Guven said that based on unofficial results, five parties passed the threshold of 10 percent of votes required for parties to enter parliament.
Cheering Erdogan supporters waving Turkish flags gathered outside the president’s official residence in Istanbul, chanting, “Here’s the president, here’s the commander.”
“Justice has been served!” said Cihan Yigici, an Erdogan supporter in the crowd.
Thousands of jubilant supporters of the pro-Kurdish Peoples’ Democratic Party, or HDP, also spilled into the streets of the predominantly Kurdish southeastern city of Diyarbakir after unofficial results from Anadolu showed the party coming in third with 11.5 percent of the legislative vote — surpassing the 10 percent threshold needed to enter parliament.
The HDP’s performance was a particular success since presidential candidate Selahattin Demirtas, eight more of its lawmakers and thousands of party members campaigned from jails and prisons. HDP says more than 350 of its election workers have been detained since April 28.
The imprisoned Demirtas, who has been jailed pending trial on terrorism-related charges he has called trumped-up and politically motivated, was in third place in the presidential race with 8.3 percent of the vote, according to Anadolu.
Revelers waved HDP flags and blared car horns. One party supporter, Nejdet Erke, said he had been “waiting for this emotion” since morning.
Erdogan insisted the expanded powers of the Turkish presidency will bring prosperity and stability to the country, especially after a failed military coup attempt in 2016. A state of emergency imposed after the coup remains in place.
Some 50,000 people have been arrested and 110,000 civil servants have been fired under the emergency, which opposition lawmakers say Erdogan has used to stifle dissent.
The new system of government abolished the office of prime minister and empowers the president to take over an executive branch and form the government. He will appoint ministers, vice presidents and high-level bureaucrats, issue decrees, prepare the budget and decide on security policies.
The Turkish Parliament will legislate and have the right to ratify or reject the budget. With Erdogan remaining at the helm of his party, a loyal parliamentary majority could reduce checks and balances on his power unless the opposition can wield an effective challenge.
The president’s critics have warned that Erdogan’s re-election would cement his already firm grip on power and embolden a leader they accuse of showing increasingly autocratic tendencies.
Erdogan’s apparent win comes at a critical time for Turkey.
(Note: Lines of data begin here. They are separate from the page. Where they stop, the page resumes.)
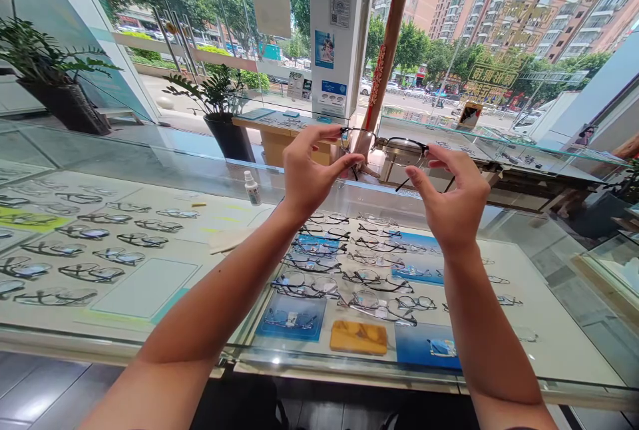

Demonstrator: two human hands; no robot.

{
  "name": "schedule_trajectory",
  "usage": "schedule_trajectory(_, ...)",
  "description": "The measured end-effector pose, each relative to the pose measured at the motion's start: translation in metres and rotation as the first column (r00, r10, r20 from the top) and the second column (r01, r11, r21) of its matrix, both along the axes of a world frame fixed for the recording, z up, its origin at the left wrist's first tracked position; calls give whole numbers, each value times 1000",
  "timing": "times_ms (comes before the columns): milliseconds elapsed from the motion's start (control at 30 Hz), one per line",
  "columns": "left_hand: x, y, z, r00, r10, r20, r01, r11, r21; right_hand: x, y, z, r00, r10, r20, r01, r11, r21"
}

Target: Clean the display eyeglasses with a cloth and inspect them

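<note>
A pair of eyeglasses [405, 142] with dark upper rims is held up in front of me, above the far side of the glass counter. My left hand [313, 167] pinches the frame's left end between thumb and fingers. At the opposite end, my right hand [452, 190] grips the right corner, its thumb below and fingers above. The temples hang down and away from the lenses. Below my arms, rows of eyeglasses [374, 278] lie inside the glass display counter [200, 337].
A small white spray bottle [252, 188] stands on the counter, left of my left hand. Potted plants [227, 130] are beyond it, near the window. An orange-brown case [358, 337] lies in the near part of the display. Another glass showcase [499, 150] stands by the window.
</note>
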State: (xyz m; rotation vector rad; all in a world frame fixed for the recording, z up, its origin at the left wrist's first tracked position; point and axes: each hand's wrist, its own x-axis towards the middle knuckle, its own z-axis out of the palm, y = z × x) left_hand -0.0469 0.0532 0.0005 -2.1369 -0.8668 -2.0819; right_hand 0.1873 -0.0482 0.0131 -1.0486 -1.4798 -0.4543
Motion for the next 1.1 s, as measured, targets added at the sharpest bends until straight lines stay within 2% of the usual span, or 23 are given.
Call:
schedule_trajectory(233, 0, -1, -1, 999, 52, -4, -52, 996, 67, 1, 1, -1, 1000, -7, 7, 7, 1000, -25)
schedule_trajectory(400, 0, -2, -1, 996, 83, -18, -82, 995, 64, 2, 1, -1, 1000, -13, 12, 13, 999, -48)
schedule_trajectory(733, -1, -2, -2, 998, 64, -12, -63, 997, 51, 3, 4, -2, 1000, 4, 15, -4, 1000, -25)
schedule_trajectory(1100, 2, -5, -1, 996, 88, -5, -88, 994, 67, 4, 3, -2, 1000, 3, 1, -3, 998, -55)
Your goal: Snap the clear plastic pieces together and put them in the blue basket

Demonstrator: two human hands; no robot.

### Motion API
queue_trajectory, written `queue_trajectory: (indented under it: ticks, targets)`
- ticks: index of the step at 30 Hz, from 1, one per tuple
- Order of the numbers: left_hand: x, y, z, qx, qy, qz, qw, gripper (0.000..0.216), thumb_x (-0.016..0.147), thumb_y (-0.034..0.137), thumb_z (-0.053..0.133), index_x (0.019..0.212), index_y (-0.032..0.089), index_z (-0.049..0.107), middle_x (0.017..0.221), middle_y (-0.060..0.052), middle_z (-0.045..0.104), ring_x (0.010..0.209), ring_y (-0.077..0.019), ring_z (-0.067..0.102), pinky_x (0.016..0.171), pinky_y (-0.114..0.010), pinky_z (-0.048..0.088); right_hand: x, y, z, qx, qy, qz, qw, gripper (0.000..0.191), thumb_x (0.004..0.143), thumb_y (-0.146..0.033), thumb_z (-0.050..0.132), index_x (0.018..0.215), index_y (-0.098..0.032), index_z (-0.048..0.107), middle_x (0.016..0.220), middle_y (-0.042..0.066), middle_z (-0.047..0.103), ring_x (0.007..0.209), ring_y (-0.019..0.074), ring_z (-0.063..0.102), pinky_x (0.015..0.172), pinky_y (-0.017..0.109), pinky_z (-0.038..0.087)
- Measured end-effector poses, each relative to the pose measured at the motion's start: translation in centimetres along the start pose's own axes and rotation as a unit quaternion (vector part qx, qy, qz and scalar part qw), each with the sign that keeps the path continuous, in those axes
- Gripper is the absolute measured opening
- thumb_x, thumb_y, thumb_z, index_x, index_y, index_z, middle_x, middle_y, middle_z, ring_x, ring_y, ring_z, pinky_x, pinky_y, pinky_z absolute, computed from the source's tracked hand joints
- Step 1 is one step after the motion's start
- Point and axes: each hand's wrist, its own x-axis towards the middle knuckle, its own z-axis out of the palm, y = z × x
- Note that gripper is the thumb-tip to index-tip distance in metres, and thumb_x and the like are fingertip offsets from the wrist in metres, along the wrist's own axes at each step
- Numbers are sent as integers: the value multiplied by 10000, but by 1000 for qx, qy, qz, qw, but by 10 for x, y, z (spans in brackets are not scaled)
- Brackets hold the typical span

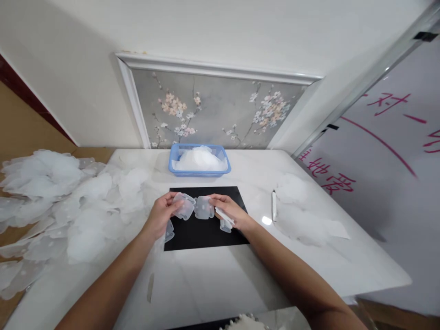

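Over a black mat (202,236), my left hand (161,214) pinches a translucent, frosted plastic piece (184,207) with rounded corners and small tabs. A similar frosted piece (205,208) is pinched by my right hand (233,211). The two pieces meet or nearly meet at their tabs; I cannot tell whether they are joined. Tucked in my right hand is a thin white stack (225,216), edges showing, with another frosted piece (226,225) hanging below it. One more piece (169,231) shows under my left hand, partly hidden; whether it is held is not visible.
A blue basket (200,173) of frosted pieces stands behind the mat. A large heap of such pieces (85,206) spreads at left. On the right lie more pieces (305,220) and a white pen-like stick (274,206). A whiteboard (388,183) borders the table's right side.
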Motion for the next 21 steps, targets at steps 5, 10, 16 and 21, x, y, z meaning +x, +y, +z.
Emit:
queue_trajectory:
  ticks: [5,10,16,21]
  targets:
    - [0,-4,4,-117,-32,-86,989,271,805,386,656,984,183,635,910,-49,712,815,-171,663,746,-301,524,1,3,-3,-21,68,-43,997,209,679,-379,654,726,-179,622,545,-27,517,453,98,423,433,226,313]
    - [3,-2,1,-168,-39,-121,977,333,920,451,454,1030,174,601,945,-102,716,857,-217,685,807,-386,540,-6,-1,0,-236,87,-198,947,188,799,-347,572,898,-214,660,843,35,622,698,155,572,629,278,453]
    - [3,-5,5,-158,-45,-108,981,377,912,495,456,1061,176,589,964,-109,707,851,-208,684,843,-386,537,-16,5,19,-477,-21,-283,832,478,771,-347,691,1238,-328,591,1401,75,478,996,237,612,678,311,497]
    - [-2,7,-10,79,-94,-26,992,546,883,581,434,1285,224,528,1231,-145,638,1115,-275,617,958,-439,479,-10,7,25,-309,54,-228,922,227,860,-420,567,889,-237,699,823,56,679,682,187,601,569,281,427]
He recently has led a high-stakes foreign affairs gamble, cozying up to Russian President Vladimir Putin with pledges to install a Russian missile defense system in the NATO-member country.
Ince said the results carried on Anadolu misrepresented the official vote count by the country’s electoral board. The main opposition party that nominated him for the presidency, the CHP, said it was waiting for an official announcement from the country’s electoral board.
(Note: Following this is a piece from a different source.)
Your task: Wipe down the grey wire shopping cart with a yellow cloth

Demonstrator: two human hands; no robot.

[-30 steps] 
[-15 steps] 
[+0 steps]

Erdogan also declared victory for the People’s Alliance, an electoral coalition between his ruling Justice and Development Party and the small Nationalist Movement Party, saying they had secured a “parliamentary majority” in the 600-member assembly.
The unofficial results for the parliamentary election showed Erdogan’s Justice and Development Party, or AKP, losing its majority, with 293 seats in the 600-seat legislature. However, the small nationalist party the AKP allied with garnered 49 seats.
“Even though we could not reach out goal in parliament, God willing we will be working to solve that with all our efforts in the People’s Alliance,” Erdogan said.
The president, who has never lost an election and has been in power since 2003, initially as prime minister, had faced a more robust, united opposition than ever before. Opposition candidates had vowed to return Turkey to a parliamentary democracy with strong checks and balances and have decried what they call Erdogan’s “one-man rule.”
A combative president, Erdogan enjoys considerable support in the conservative and pious heartland, having empowered previously disenfranchised groups. From a modest background himself, he presided over an infrastructure boom that modernized Turkey and lifted many out of poverty while also raising Islam’s profile, for instance by lifting a ban on Islamic headscarves in schools and public offices.
But critics say he has become increasingly autocratic and intolerant of dissent. The election campaign was heavily skewed in his favor, with opposition candidates struggling to get their speeches aired on television in a country where Erdogan directly or indirectly controls most of the media.
Ince, a 54-year-old former physics teacher, was backed by the center-left opposition Republican People’s Party, or CHP. He wooed crowds with an unexpectedly engaging campaign, drawing massive numbers at his rallies in Turkey’s three main cities of Istanbul, Ankara and Izmir.
More than 59 million Turkish citizens, including 3 million expatriates, were eligible to vote.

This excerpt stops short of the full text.